Irene Winter retires

April 29, 2009

Professor Emerita Irene J. Winter, former William Dorr Boardman Professor of Fine Arts.

Barnard Medal of Distinction 2009
Preeminent scholar. Beloved teacher and prolific author. Expert on the art and architecture of ancient Mesopotamia. With enviable authority and depth of knowledge, you unfailingly bring the past to light.

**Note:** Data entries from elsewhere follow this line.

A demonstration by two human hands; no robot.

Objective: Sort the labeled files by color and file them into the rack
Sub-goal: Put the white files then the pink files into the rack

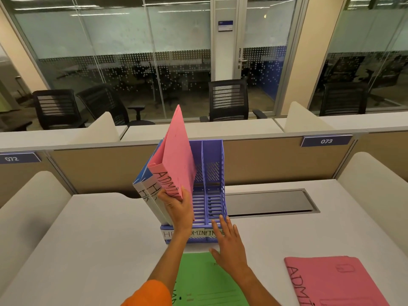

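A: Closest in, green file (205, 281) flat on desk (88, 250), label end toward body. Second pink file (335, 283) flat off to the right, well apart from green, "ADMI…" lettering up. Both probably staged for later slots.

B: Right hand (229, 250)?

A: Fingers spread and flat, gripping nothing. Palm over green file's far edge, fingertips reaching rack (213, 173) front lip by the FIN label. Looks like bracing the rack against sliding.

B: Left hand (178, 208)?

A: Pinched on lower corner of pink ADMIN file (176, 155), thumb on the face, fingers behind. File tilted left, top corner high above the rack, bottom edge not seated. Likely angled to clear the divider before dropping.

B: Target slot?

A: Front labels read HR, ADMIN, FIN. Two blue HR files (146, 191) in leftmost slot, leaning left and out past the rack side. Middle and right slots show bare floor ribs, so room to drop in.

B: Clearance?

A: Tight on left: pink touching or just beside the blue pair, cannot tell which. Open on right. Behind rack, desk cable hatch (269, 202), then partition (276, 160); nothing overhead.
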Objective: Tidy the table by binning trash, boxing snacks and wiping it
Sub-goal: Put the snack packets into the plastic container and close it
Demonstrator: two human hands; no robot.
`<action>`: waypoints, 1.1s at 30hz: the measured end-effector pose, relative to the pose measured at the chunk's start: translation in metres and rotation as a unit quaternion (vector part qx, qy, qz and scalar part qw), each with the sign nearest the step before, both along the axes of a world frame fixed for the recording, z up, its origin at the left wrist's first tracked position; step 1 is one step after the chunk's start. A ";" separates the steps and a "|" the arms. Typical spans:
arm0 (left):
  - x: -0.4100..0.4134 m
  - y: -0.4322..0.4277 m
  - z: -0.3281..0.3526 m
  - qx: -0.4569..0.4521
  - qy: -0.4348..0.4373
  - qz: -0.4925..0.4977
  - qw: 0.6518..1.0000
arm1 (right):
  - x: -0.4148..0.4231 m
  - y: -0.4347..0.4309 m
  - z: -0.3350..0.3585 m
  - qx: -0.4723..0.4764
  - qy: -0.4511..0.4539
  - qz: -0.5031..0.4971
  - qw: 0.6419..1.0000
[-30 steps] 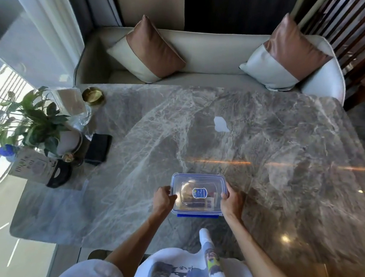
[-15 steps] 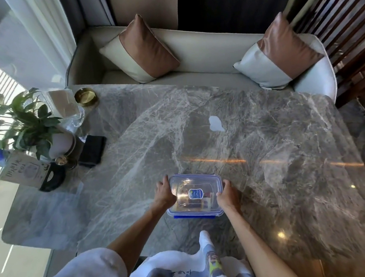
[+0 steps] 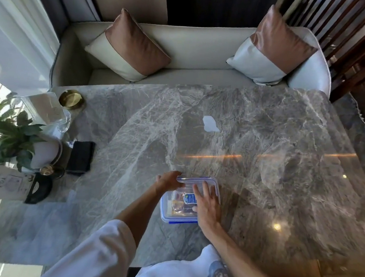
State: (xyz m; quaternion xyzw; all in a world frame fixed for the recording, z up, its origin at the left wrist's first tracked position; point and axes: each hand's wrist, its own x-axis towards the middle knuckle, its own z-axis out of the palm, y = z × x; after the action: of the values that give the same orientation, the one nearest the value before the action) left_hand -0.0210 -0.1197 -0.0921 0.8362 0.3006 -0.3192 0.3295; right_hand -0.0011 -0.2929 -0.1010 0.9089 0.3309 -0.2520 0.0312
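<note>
Nearest the camera, a white sleeve [image 3: 96,251] covers the upper left arm, and both bare forearms reach forward over the near edge of the grey marble desk [image 3: 271,187]. The right hand [image 3: 206,205] lies flat on the lid of the clear snack box [image 3: 178,211], fingers spread and extended across the blue label, palm pressing down; it grips nothing. The left hand [image 3: 167,180] sits at the box's far left corner, fingers curled over the blue rim there, loosely closed against the lid's edge. The box rests on the desk near its front edge, roughly at mid-width, lid on, with coloured packets dimly visible through the plastic.

Further out on the left stand a black folded cloth [image 3: 80,156], a potted plant [image 3: 11,135], a printed card [image 3: 3,183] and a clear glass container [image 3: 47,111]. Beyond them a brass ashtray [image 3: 71,99] sits near the desk's far left corner. A small white scrap [image 3: 209,124] lies alone toward the far middle. Behind the desk a pale sofa [image 3: 194,48] carries two brown-and-cream cushions [image 3: 129,46].
</note>
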 end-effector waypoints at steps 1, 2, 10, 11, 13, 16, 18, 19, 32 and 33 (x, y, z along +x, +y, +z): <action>0.003 0.001 -0.002 -0.034 0.000 0.009 0.999 | 0.001 0.000 -0.001 0.002 -0.001 -0.003 1.000; 0.004 0.003 -0.004 -0.055 0.003 0.013 0.998 | 0.001 -0.002 -0.002 0.006 0.002 -0.007 1.000; -0.001 0.000 -0.008 -0.002 -0.095 0.018 0.995 | 0.004 -0.010 -0.005 0.029 -0.019 -0.011 0.999; -0.003 -0.002 -0.010 -0.004 -0.109 0.031 0.994 | 0.004 -0.010 -0.006 0.028 -0.020 -0.013 0.999; -0.005 -0.004 -0.011 -0.004 -0.115 0.043 0.992 | 0.004 -0.009 -0.008 0.023 -0.024 -0.014 0.999; -0.007 -0.006 -0.016 0.013 -0.109 0.066 0.992 | 0.003 -0.008 -0.009 0.015 -0.028 -0.014 0.999; -0.009 -0.007 -0.019 0.041 -0.112 0.049 0.992 | 0.001 -0.009 -0.008 0.021 -0.031 -0.015 0.999; -0.012 -0.009 -0.020 0.057 -0.111 0.025 0.992 | 0.001 -0.009 -0.007 0.025 -0.028 -0.016 0.999; -0.145 -0.076 -0.040 0.234 -0.203 -0.196 0.930 | -0.018 -0.066 -0.013 0.100 -0.034 0.167 0.980; -0.145 -0.074 -0.042 0.239 -0.184 -0.209 0.930 | -0.020 -0.066 -0.017 0.081 -0.039 0.165 0.982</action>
State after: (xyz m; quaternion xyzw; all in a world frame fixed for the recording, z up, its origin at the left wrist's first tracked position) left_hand -0.1663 -0.1941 -0.1339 0.9782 0.1208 -0.1397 0.0952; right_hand -0.0211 -0.3592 -0.1176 0.8504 0.4942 -0.1803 0.0111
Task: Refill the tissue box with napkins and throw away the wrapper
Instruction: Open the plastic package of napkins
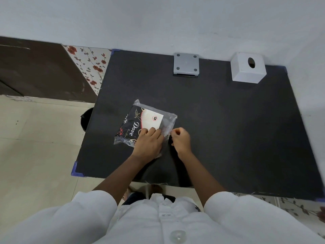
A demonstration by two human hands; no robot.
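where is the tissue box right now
In the head view the white tissue box stands at the far right corner of the black table, by the wall, to the right of a grey square plate.

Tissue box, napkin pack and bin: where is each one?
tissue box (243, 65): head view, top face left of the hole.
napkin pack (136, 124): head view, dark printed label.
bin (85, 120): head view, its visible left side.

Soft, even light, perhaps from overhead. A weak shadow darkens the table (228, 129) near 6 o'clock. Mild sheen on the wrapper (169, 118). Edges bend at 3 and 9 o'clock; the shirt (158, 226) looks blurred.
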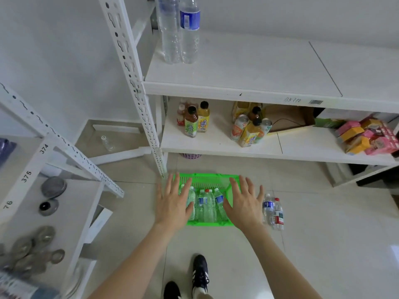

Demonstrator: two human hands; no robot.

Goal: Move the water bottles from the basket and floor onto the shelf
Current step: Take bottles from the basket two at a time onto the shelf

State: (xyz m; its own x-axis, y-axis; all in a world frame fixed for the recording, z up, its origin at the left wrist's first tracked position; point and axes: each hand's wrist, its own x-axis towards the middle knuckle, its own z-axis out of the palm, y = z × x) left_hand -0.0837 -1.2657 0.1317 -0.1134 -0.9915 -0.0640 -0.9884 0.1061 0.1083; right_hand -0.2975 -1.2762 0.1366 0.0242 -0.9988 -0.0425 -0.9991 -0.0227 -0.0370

Your own story begins right here in New York City, and your college years, even closer at Barnard. Class of 1960, you graduated with a B.A. in anthropology – the foundation thereby laid, you claim, for all that was to follow. A masters in Near Eastern Studies from the University of Chicago and then back to Morningside Heights for a Columbia PhD in Art History. Your dissertation, “North Syria and Ivory Carving in the Early First Millennium B.C.” set the place and time and artistic focus for many a future exploration.

Your teaching has taken you from Queens College, City University to Hebrew University in Jerusalem. From New York University’s Institute of Fine Arts to the University of Pennsylvania and Cambridge University. But it is at Harvard, where you have been on the faculty since 1988, that you continue to make an indelible mark. William Dorr Boardman Professor of Fine Arts since 1995. Department Chair from 1993 to 1996. Member of standing committees on Women, Archaeology, Sanskrit and Indian Studies, and World Religions. Cross-appointed in the department of Near Eastern Languages and Cultures. Radcliffe Institute Fellow.

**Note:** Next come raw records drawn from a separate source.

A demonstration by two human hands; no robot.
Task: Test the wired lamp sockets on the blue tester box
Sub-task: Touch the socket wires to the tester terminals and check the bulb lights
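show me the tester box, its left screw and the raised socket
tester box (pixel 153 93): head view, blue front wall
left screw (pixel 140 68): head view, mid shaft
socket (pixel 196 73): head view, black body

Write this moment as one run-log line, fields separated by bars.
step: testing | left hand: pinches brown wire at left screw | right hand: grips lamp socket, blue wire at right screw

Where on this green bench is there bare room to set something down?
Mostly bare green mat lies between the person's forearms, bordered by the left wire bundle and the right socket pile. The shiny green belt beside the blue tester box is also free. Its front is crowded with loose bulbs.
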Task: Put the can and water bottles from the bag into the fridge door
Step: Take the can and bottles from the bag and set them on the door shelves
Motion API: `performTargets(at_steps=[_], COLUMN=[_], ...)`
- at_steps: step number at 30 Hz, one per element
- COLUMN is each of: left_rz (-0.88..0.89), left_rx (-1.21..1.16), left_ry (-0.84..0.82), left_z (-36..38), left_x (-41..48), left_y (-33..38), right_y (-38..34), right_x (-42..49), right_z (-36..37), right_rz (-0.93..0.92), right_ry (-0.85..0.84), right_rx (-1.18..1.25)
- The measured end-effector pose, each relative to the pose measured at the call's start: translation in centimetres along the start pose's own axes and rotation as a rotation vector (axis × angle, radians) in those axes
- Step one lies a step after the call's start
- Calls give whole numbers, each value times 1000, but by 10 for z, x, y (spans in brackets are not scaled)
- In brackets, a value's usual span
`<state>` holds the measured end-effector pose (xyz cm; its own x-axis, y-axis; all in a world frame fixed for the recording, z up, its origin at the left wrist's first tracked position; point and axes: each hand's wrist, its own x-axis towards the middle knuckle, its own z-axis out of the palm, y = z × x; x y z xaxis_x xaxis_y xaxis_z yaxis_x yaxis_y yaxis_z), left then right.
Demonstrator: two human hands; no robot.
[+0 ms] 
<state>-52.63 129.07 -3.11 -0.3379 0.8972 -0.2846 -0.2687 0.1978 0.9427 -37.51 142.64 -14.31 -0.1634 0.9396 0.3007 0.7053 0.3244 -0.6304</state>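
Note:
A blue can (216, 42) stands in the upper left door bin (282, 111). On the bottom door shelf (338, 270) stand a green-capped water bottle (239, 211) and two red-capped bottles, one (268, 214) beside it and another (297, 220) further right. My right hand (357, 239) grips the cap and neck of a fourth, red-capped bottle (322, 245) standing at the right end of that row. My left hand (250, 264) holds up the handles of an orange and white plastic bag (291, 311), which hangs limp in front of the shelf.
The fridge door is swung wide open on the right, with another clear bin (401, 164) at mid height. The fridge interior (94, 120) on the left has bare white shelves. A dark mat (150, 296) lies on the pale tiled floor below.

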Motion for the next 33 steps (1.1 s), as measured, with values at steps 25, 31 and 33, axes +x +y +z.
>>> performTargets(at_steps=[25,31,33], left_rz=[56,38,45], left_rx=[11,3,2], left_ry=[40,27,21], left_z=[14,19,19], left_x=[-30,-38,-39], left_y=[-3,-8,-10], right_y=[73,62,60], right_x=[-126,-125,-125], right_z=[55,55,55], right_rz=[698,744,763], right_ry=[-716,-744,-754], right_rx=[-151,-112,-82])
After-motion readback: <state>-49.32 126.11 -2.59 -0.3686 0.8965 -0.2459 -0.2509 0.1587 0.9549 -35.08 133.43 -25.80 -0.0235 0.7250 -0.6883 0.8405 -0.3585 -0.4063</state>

In the late 60’s and early 70’s you excavated in Iran at Godin Tepe and Hasanlu. More recently, you served on the Iraq Task Force of the Archaeological Institute of America. You have been active in encouraging efforts to recover and restore looted materials there, to control the plundering of sites, to preserve cultural heritage and the region’s rich history.

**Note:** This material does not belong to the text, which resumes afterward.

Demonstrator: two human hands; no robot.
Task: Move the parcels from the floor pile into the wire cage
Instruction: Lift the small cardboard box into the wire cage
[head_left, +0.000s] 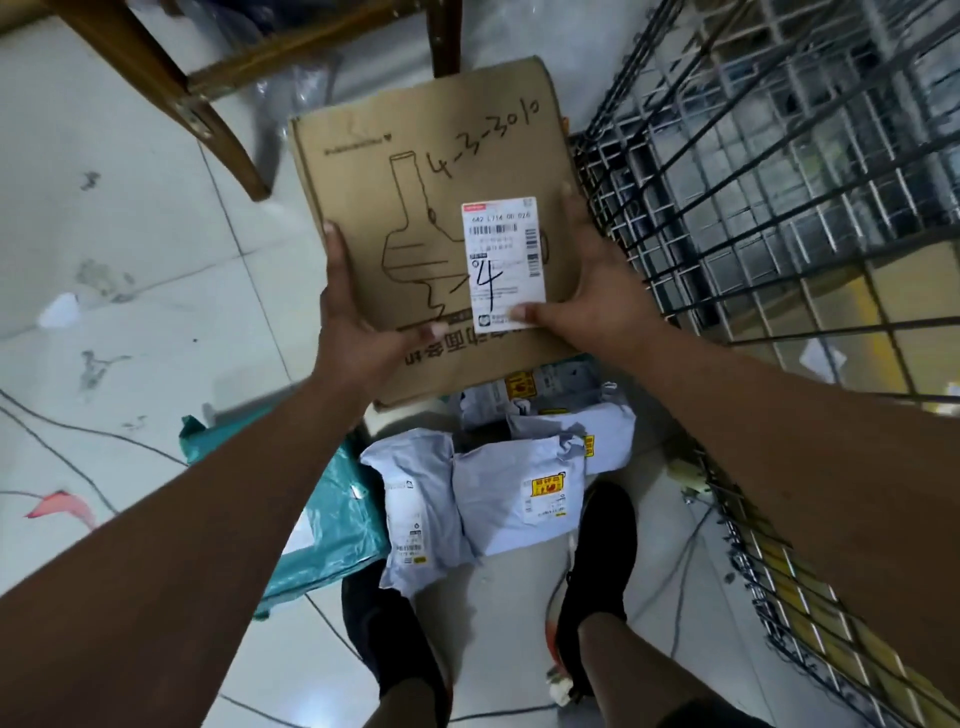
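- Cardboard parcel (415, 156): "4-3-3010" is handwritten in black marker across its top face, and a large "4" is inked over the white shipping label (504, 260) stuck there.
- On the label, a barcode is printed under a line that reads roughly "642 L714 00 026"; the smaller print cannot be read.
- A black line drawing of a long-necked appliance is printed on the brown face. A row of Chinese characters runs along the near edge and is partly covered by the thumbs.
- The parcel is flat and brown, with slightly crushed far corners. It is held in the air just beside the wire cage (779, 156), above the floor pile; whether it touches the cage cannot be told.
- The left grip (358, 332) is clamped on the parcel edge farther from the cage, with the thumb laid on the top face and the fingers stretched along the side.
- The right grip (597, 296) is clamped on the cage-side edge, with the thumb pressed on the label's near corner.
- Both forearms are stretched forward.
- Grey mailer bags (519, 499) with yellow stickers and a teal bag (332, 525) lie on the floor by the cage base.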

That you rarely leave a stone unturned is evidenced by your countless articles, reviews, and edited volumes. In a 1995 essay on Homer’s Phoenicians you wrote about the serendipity of scholarship – “a new perspective on one’s own material occasioned by an unusual lens.” Time and again, you bring this fresh vision to an ancient world.

Today, it is our distinct honor, our privilege, and a point of great pride to celebrate your scholarship. To welcome you back to our own land between two rivers. You have enriched the academic community that we at Barnard hold dear, and for that and so much more, we offer our deepest thanks.